Paris (AFP)

A controversial palm oil byproduct could benefit from the maintenance of the tax niche on biofuels removed by the Assembly, two environmental defense NGOs denounced on Friday, which the government denied.

La Canopée, specialized in the defense of the forest, and Greenpeace France denounce a customs note to professional federations, made public by Mediapart and of which AFP obtained a copy, which indicates that this tax niche would be maintained for biofuels produced at from a residual product from the refining of palm oil, fatty acids known by the acronym PFAD.

In this note dated December 19, the Deputy Director of Customs Taxation writes that "biofuels produced from PFAD will not be excluded from the (tax niche) mechanism from January 1, 2020: these biofuels cannot in fact not be considered palm oil products. "

Asked before about an initial alert from NGOs ensuring that it wanted to modify a decree on the classification of PFADs, allowing their reintegration into the tax niche, the Ministry of Ecological and Solidarity Transition (MTES) denied on Thursday, while indicating that the government clearly considered that "these products are not palm oil, but residues produced during refining".

He said that "broad and transparent consultation will be held in early January with economic players as with environmental associations".

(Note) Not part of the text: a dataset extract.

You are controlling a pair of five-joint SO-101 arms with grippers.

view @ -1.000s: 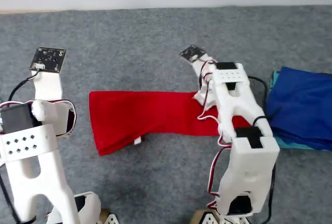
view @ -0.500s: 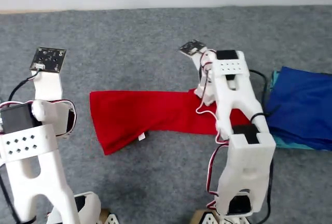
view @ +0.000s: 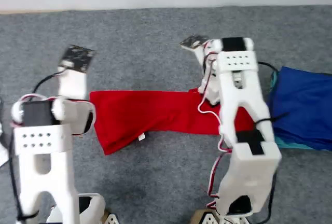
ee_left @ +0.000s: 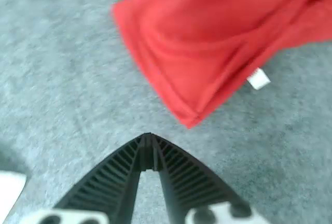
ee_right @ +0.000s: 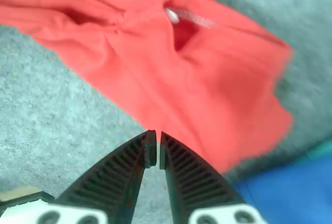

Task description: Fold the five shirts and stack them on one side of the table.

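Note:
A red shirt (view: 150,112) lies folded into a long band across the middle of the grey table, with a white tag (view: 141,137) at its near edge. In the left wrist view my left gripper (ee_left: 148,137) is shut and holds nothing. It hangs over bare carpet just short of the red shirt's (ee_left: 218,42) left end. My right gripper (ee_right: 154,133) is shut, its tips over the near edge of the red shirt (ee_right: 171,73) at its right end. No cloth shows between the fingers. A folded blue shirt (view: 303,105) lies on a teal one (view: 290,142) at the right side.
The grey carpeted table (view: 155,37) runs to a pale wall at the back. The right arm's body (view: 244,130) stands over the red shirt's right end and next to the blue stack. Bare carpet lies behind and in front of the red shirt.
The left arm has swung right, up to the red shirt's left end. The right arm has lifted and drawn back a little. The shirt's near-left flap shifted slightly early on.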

After the publication of the customs note, Greenpeace denounced "a hoax of bad quality". "It is indeed palm oil, with the same disastrous consequences in terms of deforestation," the NGO said in a statement.

But the MTES assured AFP that if this note "recalls that PFADs are not comparable to palm oil" it "has no consequences and is not sufficient for Total to source PFAD in 2020 '.

PFADs "are not, however, eligible for the enhanced tax benefit of advanced biofuels" and their use would require a decree on their sustainability ranking "which will not be taken without debate", assures the ministry.

The National Assembly had excluded in November, against the advice of the government, palm oil from biofuels which benefit from a tax advantage. The use of imported palm oil is denounced by environmental NGOs because its extensive cultivation fuels deforestation in Southeast Asia.

But the Total group in particular opposes this exclusion, which he says calls into question the viability of its biorefinery in La Mède (Bouches-du-Rhône), which opened in July.